** Work required **
Below are the records; give again exactly the line with "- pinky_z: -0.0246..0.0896", the line with "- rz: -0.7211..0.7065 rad", and each line that lies between them, and nothing besides.

───── Exercise data

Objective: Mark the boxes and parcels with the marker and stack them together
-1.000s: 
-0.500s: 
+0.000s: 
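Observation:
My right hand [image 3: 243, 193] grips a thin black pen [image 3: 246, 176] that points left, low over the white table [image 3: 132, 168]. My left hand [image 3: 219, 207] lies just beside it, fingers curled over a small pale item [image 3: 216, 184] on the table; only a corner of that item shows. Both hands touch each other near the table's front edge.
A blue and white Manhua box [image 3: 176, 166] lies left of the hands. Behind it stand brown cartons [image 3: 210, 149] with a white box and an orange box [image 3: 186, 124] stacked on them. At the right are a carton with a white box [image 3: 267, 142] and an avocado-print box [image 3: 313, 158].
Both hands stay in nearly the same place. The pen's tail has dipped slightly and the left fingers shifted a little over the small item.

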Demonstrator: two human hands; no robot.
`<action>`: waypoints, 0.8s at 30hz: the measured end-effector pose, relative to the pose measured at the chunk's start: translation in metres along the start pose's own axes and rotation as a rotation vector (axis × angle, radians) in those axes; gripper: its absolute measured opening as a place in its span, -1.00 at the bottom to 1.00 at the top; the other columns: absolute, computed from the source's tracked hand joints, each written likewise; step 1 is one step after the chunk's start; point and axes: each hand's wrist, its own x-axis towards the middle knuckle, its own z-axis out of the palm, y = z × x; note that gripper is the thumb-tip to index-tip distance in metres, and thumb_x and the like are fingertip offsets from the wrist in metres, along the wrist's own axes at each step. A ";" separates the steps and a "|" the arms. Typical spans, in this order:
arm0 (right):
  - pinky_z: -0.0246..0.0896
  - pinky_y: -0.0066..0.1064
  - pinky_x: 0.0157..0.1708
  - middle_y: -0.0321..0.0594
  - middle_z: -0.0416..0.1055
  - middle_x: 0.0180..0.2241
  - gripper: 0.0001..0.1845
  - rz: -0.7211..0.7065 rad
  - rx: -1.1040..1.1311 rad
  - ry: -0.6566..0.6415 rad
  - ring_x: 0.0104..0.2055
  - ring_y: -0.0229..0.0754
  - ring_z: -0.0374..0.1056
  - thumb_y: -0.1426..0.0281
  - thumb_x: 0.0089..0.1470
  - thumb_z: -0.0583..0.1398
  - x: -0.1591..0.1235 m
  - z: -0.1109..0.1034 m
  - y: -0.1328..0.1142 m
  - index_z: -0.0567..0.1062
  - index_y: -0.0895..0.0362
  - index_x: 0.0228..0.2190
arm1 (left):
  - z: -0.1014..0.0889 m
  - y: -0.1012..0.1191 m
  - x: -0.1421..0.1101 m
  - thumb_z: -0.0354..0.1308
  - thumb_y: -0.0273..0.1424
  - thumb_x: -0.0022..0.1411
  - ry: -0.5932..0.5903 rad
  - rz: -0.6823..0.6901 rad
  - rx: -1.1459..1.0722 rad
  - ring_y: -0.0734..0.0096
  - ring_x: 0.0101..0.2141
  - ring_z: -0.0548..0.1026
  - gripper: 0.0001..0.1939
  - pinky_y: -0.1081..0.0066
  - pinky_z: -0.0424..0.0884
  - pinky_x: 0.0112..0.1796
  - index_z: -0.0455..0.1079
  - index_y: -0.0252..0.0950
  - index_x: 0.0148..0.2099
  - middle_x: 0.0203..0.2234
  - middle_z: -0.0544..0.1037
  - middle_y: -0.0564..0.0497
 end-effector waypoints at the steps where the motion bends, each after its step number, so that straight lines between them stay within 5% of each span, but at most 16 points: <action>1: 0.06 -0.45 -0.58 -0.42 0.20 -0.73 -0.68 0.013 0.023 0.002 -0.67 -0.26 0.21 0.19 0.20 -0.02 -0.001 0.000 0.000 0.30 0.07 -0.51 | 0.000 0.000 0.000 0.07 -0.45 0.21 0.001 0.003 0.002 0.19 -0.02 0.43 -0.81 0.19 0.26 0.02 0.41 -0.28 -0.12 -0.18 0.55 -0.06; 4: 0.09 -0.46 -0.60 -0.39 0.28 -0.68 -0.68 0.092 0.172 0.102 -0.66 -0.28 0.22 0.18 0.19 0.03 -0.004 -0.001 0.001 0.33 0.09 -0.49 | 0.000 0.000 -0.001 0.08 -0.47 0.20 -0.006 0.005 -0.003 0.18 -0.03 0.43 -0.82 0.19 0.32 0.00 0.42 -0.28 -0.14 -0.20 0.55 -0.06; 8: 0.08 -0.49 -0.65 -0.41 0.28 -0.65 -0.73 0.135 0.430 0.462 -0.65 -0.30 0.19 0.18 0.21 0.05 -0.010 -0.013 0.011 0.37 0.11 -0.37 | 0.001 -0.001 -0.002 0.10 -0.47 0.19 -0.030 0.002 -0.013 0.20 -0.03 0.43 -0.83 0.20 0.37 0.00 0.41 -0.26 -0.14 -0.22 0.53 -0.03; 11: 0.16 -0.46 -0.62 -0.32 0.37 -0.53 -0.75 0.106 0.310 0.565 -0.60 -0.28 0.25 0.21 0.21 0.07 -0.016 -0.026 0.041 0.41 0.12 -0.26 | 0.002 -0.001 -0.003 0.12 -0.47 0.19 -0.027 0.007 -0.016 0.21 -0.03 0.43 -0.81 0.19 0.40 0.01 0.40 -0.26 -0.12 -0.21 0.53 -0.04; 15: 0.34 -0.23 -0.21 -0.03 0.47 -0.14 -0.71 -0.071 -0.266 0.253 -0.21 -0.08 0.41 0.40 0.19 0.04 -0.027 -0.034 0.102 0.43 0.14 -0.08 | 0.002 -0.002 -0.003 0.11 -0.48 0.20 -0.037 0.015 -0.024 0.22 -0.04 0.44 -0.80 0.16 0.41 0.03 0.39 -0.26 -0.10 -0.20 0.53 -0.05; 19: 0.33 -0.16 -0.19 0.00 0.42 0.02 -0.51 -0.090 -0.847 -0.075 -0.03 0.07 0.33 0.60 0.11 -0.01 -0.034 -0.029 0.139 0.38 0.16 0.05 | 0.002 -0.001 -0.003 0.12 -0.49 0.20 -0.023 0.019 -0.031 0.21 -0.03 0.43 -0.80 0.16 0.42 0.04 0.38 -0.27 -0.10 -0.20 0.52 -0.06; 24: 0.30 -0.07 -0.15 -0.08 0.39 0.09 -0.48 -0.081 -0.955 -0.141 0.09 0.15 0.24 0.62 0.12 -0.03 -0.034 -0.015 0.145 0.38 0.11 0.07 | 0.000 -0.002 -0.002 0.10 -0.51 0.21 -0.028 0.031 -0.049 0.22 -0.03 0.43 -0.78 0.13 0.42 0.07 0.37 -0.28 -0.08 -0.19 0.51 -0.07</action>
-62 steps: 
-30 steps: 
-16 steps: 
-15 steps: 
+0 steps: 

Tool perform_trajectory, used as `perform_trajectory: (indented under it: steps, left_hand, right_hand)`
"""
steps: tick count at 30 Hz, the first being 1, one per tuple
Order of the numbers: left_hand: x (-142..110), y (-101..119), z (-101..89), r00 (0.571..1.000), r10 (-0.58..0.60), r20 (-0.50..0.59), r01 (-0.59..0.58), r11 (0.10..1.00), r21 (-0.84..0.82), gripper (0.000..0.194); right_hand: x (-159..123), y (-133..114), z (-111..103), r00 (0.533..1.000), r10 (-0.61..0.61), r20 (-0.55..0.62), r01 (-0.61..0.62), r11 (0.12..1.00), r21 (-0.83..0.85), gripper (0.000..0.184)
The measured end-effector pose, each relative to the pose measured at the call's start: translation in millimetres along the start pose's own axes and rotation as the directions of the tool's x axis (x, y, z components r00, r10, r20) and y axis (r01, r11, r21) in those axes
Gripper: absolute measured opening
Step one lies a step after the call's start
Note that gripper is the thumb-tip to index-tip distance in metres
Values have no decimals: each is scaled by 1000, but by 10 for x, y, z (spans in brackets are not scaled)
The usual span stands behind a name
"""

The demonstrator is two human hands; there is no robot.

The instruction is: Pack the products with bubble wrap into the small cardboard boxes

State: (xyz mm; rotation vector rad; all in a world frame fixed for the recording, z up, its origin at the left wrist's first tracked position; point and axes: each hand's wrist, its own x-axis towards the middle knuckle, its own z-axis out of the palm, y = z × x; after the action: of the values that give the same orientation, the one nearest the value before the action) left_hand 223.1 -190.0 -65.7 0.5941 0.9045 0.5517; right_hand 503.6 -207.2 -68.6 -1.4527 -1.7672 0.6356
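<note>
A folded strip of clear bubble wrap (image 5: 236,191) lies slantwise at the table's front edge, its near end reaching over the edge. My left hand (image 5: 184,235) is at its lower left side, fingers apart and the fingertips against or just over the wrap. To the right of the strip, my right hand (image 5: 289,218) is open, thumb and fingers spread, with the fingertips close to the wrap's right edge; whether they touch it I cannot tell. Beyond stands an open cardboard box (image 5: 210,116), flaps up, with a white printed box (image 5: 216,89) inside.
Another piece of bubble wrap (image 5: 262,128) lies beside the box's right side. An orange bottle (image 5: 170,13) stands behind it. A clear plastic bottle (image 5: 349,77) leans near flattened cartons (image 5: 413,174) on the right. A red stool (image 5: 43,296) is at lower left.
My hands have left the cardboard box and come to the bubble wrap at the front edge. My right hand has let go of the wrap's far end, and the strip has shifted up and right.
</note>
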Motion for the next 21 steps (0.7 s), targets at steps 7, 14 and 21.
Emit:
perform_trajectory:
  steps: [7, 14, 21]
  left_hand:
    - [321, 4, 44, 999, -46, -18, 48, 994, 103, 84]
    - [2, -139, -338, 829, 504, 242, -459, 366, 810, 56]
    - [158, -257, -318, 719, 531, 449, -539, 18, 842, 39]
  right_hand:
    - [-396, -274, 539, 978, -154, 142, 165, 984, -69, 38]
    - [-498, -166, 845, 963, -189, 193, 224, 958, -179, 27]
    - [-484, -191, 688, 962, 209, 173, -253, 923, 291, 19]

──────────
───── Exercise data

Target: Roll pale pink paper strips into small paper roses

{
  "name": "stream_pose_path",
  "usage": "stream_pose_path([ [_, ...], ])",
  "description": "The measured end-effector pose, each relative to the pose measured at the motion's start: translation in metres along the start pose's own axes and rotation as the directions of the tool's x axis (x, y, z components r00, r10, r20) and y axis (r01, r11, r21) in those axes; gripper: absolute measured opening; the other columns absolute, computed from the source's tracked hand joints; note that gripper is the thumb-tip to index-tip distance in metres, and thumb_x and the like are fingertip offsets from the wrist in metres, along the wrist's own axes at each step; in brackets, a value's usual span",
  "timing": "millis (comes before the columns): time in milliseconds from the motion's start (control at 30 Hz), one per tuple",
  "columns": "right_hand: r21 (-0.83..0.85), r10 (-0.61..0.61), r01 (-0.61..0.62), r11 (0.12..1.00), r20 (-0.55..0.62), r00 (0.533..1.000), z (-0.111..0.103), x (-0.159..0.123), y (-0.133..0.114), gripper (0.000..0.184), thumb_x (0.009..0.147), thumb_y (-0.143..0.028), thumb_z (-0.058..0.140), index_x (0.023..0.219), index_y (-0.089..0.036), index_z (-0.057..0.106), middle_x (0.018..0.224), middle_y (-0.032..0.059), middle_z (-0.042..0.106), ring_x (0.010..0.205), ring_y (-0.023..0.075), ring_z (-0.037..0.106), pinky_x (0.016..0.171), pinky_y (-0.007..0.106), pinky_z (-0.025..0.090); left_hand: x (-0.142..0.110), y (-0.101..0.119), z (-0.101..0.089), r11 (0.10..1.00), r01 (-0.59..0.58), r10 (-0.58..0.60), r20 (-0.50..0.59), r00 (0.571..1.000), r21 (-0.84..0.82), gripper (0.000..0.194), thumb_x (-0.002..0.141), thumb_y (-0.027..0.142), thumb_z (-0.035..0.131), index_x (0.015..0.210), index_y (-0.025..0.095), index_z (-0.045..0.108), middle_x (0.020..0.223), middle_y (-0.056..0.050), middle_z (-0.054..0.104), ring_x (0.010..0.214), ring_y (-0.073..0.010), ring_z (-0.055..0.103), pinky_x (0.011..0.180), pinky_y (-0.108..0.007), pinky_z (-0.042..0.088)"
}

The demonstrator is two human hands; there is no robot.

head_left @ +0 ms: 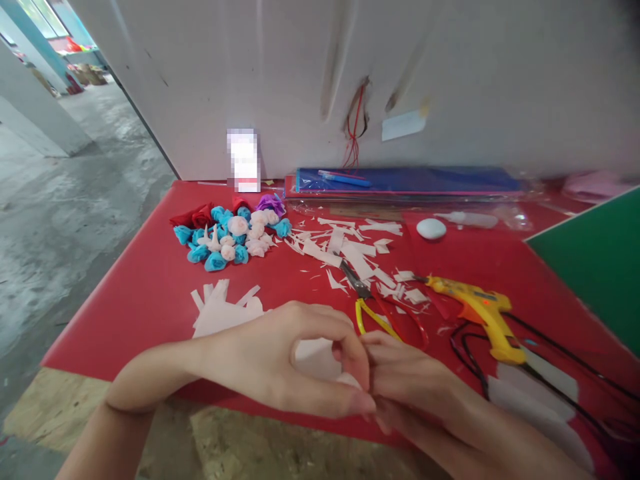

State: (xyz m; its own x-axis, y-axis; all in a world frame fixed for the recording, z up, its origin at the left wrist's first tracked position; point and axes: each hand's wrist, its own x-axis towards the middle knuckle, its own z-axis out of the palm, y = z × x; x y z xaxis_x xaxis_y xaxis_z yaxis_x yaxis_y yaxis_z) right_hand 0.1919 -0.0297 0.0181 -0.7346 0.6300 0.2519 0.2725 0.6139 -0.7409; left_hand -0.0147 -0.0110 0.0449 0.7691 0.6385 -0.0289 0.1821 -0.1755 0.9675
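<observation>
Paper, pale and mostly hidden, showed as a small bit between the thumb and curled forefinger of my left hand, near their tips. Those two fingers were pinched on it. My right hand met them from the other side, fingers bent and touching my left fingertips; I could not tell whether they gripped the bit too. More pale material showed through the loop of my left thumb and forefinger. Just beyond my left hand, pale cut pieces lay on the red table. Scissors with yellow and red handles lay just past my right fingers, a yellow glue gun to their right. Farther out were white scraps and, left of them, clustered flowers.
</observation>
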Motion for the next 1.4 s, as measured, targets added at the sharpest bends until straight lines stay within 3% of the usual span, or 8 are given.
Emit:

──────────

** Final answer **
  - pinky_z: -0.0246..0.0896
  - pinky_y: -0.0066..0.1064
  - pinky_x: 0.0157..0.1708
  - middle_y: -0.0321..0.0594
  - middle_z: -0.0416..0.1055
  - middle_x: 0.0180..0.2241
  - gripper: 0.0001..0.1845
  - rz: -0.7211..0.7065 rad

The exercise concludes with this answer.